* _How to complete this task_
Look through the data for the string "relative". Copy every line where it is found.

Records from a data source:
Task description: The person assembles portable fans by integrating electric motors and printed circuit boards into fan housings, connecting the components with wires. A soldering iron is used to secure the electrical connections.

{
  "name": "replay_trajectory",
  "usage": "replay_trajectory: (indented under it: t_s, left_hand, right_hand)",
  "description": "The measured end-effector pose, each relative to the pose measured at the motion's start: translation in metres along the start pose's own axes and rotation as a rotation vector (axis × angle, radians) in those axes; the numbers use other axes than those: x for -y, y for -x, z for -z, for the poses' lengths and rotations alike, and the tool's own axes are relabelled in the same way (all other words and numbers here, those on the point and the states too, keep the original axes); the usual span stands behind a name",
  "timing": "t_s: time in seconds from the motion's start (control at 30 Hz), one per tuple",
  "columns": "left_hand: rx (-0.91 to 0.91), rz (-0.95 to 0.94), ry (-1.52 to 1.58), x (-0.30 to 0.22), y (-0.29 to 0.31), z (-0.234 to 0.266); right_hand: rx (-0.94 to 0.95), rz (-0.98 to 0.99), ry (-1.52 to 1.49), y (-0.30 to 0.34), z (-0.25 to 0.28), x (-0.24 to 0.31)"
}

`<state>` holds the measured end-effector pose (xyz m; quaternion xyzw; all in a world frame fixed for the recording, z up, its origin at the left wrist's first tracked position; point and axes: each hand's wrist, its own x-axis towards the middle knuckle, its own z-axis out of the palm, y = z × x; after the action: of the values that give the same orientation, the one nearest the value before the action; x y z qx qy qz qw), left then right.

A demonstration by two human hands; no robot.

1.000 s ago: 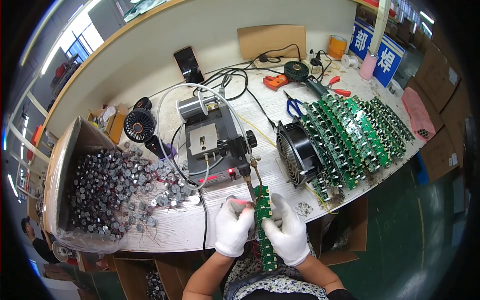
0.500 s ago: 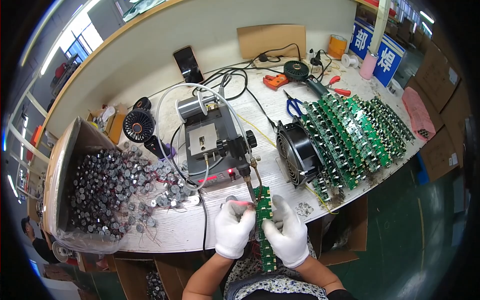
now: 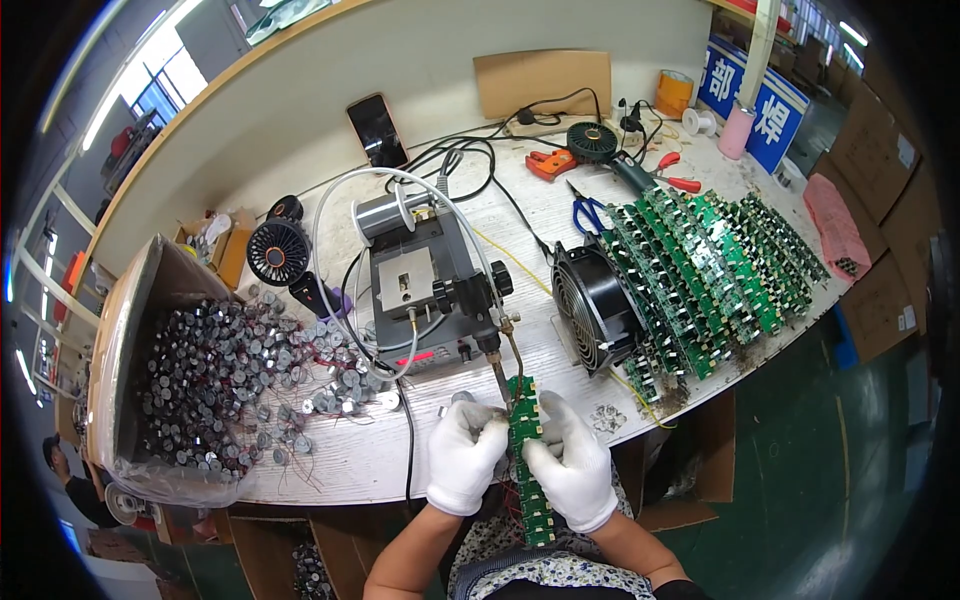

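Board strip (image 3: 527, 465) sits at the surface (image 3: 380, 460) edge under the iron tip (image 3: 500, 385) — left hand (image 3: 466, 455) pinches a small part against it, right hand (image 3: 572, 470) grips its side. Finished boards (image 3: 710, 270) stacked right; parts pile (image 3: 220, 380) remains — seemingly midway.

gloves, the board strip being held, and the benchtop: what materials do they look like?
White gloves on the left hand and right hand: likely knitted cotton or nylon, matte, soft creases. Long green circuit-board strip: looks like rigid laminate with glossy green coating and small mounted parts. Pale plank-patterned benchtop: wood or wood-look laminate, visible board seams and grain; cannot tell which.
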<state>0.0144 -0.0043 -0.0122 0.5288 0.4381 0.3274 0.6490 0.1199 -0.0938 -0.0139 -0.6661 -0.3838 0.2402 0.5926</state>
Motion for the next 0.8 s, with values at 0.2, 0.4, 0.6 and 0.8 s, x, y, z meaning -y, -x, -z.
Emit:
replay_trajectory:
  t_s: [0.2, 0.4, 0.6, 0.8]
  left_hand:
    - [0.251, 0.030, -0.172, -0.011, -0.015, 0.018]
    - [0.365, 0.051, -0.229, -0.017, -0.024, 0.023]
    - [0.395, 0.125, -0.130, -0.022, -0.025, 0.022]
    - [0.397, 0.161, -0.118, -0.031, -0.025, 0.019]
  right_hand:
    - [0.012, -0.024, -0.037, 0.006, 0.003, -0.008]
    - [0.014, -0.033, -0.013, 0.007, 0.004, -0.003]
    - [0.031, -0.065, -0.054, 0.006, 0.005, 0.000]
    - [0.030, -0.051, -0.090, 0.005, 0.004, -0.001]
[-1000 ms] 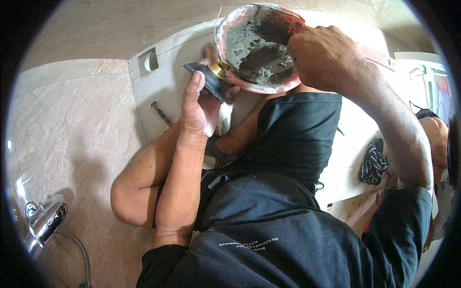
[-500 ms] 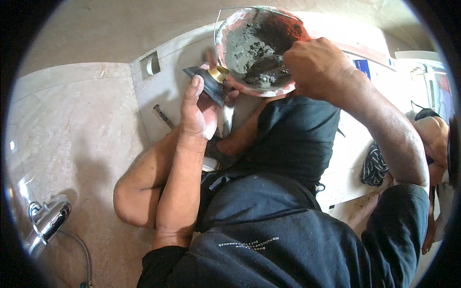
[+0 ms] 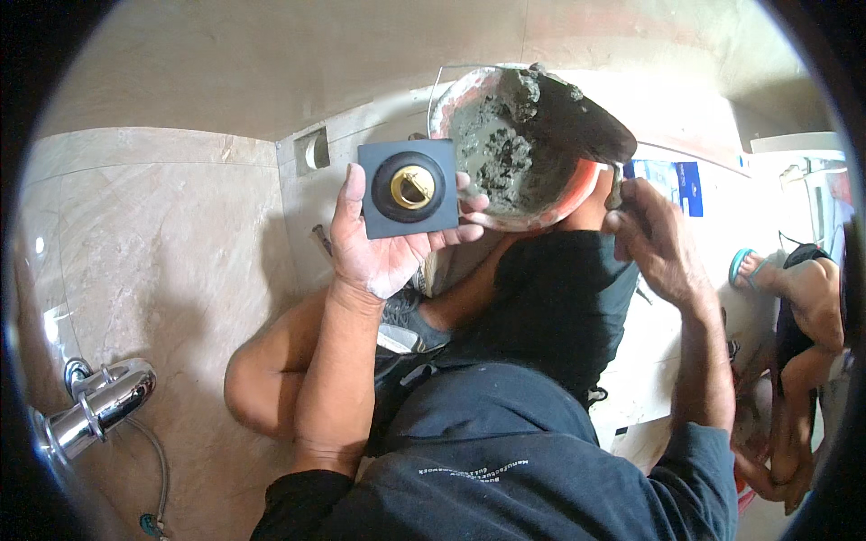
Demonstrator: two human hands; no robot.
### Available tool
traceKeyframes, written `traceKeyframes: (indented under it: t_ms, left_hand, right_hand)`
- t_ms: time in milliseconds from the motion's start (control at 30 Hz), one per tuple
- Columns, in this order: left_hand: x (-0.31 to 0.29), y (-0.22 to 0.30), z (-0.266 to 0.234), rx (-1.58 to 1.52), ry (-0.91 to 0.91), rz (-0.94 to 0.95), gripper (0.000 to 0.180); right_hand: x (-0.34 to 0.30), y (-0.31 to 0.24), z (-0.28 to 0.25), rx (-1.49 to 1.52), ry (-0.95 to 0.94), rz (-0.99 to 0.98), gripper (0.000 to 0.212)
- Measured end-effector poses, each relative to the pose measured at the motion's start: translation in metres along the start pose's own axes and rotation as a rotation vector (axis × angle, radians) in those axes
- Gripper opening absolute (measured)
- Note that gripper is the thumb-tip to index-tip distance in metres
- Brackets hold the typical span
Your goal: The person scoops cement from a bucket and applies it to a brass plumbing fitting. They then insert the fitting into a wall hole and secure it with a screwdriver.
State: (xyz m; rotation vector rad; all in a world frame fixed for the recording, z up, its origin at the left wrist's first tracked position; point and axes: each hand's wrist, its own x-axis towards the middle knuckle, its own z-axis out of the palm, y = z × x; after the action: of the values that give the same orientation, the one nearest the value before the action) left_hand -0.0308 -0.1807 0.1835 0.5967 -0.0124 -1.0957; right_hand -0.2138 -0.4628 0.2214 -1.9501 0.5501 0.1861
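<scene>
My left hand (image 3: 383,257) is curled palm-up around a square dark grey floor drain (image 3: 383,191), gripping it by the edges. The drain's underside faces up, with a round black collar and a brass-coloured core in the middle. In my right hand (image 3: 663,242) is the handle of a trowel (image 3: 595,124), its dark blade tilted over the far right of the bucket. Wet clumps of mortar cling along the blade's far edge. The bucket (image 3: 532,221), with an orange inside and a mortar-smeared rim, stands beyond my knees. Grey wet mortar (image 3: 505,158) lies inside it.
A chrome tap (image 3: 113,397) with a hose (image 3: 161,460) juts from the left wall. Near the far left corner is a square wall cutout (image 3: 313,151). A blue-and-white package (image 3: 681,187) lies right of the bucket. Another person's leg (image 3: 794,293) shows at the right edge.
The floor drain has turned from tilted sideways to facing up. My right hand has drawn back toward the right, lifting the trowel blade out of the mortar.
</scene>
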Motion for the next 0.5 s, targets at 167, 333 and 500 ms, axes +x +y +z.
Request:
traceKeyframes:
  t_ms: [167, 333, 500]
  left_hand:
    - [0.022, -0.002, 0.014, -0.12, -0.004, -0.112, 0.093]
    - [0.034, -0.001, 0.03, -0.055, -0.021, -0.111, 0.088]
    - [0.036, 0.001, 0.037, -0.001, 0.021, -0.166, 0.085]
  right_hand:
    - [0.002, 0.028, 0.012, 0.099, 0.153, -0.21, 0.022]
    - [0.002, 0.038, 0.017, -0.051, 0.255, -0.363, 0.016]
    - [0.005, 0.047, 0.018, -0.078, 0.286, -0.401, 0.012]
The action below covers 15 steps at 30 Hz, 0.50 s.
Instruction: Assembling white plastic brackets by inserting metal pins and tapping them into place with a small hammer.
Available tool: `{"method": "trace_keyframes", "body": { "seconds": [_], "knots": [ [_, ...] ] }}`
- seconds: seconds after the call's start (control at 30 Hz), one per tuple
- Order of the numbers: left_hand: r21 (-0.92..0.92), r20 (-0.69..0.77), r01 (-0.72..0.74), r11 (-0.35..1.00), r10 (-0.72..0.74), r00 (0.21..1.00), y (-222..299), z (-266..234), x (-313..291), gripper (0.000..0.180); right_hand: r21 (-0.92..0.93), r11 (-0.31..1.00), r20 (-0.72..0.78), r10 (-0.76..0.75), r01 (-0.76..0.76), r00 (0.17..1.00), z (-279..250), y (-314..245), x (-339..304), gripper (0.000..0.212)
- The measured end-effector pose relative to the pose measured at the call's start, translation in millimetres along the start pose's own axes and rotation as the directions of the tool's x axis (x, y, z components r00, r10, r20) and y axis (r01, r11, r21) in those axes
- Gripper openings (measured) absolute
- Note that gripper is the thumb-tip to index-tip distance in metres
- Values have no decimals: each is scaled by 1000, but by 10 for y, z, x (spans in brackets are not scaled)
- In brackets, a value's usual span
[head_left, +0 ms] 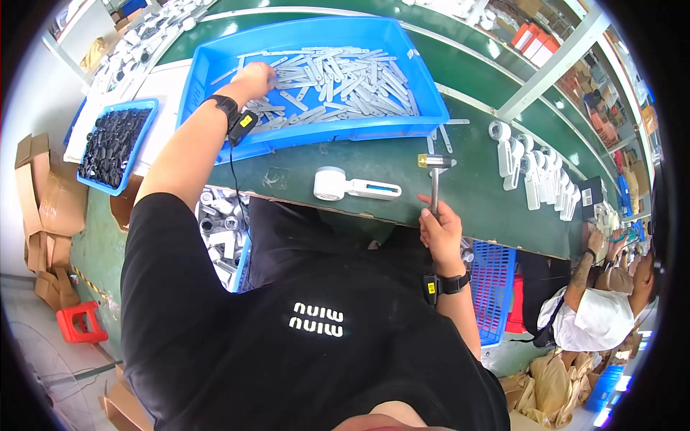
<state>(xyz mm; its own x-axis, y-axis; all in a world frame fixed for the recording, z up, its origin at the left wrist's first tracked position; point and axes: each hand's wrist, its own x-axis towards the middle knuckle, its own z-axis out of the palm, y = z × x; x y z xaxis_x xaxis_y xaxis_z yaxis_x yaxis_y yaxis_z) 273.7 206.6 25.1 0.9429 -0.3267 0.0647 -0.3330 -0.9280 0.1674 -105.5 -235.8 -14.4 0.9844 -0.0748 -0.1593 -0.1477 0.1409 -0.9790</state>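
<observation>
My left hand [253,80] reaches into a large blue tray [345,131] of flat light-grey plastic strips [338,75]. Its fingers are bent together at the left part of the pile, and what they pinch is hidden. With my right hand [441,231] I grip the handle of a small hammer [434,179], its head pointing away from me, with one yellowish face. Between my hands, a white handheld fan body [357,188] lies on the green bench, round grille to the left and slotted handle to the right. A few loose strips [447,136] lie beside the tray's right corner.
Several similar white fan bodies [535,169] lie in a row at the right. At the left, a small blue tray [115,147] holds black parts. Below the bench edge are a bin of white parts [224,230] and a blue crate [492,291]. A co-worker [593,316] sits at far right.
</observation>
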Motion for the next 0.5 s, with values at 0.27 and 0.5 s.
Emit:
{"method": "trace_keyframes", "body": {
  "seconds": [0.27,0.5],
  "knots": [
    [-43,39,0,999,1,999,-57,10,50,26,-27,997,-21,-70,70,997,-5,105,-35,34],
    [-103,-452,-179,979,114,885,623,-527,-395,25,-73,996,-100,-57,50,993,-31,93,-80,21]
  ]
}}
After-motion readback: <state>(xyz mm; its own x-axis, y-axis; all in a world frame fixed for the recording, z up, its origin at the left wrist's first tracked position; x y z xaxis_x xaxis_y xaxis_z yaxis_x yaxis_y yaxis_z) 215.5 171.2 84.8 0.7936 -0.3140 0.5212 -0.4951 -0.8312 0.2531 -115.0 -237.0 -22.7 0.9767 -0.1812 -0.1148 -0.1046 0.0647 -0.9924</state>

* _Answer section_
  "description": "The measured end-effector pose, each relative to the pose measured at the motion's start: translation in metres along the start pose's own axes and rotation as a rotation vector (axis × angle, radians) in those axes; the numbers use other axes than those: x for -y, y for -x, z for -z, for the poses' lengths and rotations alike, and the tool's own axes are relabelled in the same way (all other words and numbers here, those on the point and the states too, keep the original axes); the usual span stands behind a name",
- Measured end-effector poses, each relative to the pose measured at the motion's start: translation in metres along the start pose's own axes and rotation as a rotation vector (axis × angle, radians) in those axes
- The measured end-effector pose relative to the pose measured at the call's start, translation in millimetres along the start pose's own axes and rotation as the directions of the tool's x axis (x, y, z components r00, r10, r20) and y axis (r01, r11, r21) in those axes

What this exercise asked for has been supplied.